• Your task
Span requested from the data below: the line with "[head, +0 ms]" through the line with "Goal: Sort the", both included. Give only these lines again, exactly, and leave every picture out.

(Stored dataset items)
****************
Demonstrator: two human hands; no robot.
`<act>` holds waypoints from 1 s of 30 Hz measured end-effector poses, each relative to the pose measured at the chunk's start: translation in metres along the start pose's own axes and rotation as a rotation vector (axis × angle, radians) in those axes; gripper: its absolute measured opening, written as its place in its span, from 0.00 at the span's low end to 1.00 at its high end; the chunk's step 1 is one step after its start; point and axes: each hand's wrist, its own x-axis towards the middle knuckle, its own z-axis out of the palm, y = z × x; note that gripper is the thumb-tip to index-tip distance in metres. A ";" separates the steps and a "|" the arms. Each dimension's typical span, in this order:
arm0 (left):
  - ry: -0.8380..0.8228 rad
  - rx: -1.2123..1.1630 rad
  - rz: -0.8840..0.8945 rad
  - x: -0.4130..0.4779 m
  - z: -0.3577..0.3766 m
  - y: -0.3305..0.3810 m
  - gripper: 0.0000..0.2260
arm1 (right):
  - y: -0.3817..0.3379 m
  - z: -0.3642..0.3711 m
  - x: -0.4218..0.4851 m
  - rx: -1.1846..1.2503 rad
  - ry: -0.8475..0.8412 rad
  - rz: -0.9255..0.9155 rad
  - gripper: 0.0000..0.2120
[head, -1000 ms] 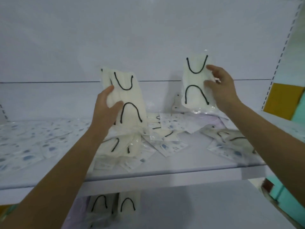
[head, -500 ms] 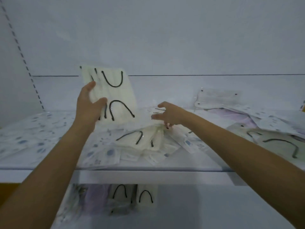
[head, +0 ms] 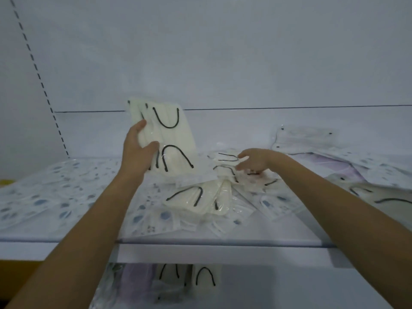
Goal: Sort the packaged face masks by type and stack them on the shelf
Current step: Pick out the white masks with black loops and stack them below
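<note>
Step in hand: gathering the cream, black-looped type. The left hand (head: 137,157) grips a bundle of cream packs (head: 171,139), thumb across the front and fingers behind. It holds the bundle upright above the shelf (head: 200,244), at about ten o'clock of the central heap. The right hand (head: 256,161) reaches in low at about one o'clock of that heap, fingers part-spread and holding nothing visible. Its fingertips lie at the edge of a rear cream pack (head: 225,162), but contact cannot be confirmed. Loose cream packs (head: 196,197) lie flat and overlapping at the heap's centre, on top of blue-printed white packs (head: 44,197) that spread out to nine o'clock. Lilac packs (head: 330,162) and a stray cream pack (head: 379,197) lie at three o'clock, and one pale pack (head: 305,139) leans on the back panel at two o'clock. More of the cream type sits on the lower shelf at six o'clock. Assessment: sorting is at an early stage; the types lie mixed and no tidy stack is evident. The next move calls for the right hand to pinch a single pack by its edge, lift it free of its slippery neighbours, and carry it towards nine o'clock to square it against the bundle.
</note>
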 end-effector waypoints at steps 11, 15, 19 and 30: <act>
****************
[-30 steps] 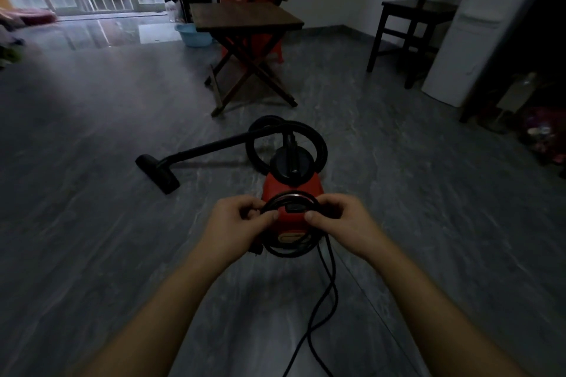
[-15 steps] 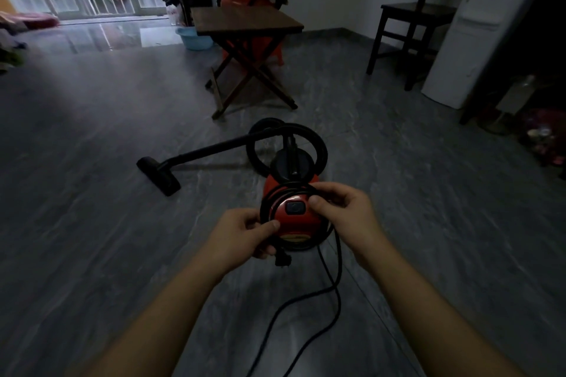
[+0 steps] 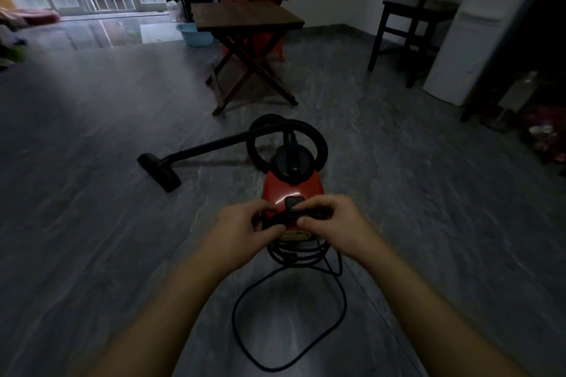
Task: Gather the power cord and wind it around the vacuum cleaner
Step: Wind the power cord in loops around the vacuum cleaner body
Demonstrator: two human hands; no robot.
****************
• Answer section
[head, +0 ms] 
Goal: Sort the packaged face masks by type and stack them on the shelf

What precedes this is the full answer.